→ PROBLEM DESCRIPTION:
Go through the records and give the number of lines that include "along", with nothing else.

+ + + + +

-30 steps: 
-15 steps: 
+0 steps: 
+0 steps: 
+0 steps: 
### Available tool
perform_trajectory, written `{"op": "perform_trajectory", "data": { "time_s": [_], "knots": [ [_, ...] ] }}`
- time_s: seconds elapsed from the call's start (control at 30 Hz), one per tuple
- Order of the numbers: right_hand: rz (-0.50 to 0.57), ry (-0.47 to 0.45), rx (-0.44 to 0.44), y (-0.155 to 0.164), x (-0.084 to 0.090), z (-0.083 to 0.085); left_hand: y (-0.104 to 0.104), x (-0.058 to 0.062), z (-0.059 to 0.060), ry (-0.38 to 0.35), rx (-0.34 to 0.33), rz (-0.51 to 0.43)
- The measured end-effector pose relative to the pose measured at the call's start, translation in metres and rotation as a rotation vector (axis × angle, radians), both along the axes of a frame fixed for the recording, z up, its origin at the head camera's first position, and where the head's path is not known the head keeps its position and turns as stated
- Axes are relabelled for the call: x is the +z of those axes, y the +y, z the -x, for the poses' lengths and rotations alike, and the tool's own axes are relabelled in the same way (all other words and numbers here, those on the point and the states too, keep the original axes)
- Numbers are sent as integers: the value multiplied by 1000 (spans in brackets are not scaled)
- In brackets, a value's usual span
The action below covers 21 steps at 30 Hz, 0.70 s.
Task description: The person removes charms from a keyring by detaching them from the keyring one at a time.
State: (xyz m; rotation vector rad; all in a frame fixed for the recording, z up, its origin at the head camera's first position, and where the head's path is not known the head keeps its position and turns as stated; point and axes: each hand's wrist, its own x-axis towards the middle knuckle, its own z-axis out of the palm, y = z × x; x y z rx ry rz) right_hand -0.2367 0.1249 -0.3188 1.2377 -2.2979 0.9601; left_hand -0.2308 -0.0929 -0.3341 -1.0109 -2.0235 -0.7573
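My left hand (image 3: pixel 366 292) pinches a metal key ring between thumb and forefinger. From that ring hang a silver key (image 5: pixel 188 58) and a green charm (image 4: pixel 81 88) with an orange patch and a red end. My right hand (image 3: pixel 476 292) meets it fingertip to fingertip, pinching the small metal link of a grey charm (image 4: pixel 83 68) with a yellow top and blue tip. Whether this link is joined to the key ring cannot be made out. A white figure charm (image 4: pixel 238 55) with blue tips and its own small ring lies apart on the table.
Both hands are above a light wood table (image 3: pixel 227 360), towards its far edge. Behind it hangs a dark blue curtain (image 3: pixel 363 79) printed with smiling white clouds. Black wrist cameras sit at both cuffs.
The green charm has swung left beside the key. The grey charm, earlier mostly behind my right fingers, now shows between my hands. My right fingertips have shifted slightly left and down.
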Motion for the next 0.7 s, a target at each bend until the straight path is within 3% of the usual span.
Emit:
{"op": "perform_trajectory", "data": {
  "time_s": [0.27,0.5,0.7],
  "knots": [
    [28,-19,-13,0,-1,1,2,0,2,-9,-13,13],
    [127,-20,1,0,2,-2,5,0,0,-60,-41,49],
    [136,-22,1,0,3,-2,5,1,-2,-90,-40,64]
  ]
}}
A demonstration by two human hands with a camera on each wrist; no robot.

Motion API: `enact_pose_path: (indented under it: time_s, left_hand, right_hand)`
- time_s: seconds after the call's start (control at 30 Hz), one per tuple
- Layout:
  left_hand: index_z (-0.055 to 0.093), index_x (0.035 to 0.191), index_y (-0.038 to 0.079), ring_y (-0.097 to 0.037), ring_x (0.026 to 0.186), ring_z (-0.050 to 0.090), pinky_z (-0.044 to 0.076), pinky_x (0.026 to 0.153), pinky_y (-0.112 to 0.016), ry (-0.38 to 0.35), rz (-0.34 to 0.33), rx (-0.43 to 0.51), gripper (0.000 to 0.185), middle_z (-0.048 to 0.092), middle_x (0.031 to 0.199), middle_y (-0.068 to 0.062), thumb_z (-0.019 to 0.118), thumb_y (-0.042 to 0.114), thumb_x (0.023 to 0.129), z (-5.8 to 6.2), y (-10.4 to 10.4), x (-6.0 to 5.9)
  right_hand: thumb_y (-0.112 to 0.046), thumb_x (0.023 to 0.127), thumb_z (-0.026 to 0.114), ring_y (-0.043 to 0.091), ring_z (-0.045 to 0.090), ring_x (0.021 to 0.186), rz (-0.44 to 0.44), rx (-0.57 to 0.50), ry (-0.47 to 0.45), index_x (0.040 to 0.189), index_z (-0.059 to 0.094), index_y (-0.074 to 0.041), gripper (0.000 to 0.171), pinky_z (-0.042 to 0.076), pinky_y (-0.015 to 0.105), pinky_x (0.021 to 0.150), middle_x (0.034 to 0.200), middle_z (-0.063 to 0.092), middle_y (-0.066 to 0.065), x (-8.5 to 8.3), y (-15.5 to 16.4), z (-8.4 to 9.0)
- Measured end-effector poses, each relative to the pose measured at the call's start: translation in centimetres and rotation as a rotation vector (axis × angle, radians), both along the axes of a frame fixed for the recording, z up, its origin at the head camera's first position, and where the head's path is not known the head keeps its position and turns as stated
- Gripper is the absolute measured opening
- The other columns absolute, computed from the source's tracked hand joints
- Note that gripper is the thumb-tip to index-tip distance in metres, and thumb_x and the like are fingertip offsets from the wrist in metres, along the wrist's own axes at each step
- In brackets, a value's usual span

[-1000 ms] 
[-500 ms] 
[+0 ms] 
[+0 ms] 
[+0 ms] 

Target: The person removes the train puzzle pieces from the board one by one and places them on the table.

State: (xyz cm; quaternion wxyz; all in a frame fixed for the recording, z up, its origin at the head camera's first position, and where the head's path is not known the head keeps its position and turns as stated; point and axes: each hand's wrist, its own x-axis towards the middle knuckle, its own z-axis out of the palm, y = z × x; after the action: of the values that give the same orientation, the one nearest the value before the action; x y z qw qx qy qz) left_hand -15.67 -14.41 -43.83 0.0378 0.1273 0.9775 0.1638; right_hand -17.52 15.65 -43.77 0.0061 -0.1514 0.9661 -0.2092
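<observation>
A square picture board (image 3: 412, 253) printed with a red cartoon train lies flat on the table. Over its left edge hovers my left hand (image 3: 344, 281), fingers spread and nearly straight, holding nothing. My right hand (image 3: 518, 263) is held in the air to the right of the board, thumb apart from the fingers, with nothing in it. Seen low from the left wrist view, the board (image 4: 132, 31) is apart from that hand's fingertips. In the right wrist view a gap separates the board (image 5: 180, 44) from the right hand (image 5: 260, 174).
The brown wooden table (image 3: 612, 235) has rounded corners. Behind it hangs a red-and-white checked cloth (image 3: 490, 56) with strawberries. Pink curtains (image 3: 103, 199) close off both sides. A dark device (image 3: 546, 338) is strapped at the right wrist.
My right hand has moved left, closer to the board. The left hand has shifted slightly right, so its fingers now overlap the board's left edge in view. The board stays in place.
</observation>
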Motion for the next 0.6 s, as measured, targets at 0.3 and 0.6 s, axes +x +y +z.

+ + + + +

→ WRITTEN ANSWER:
3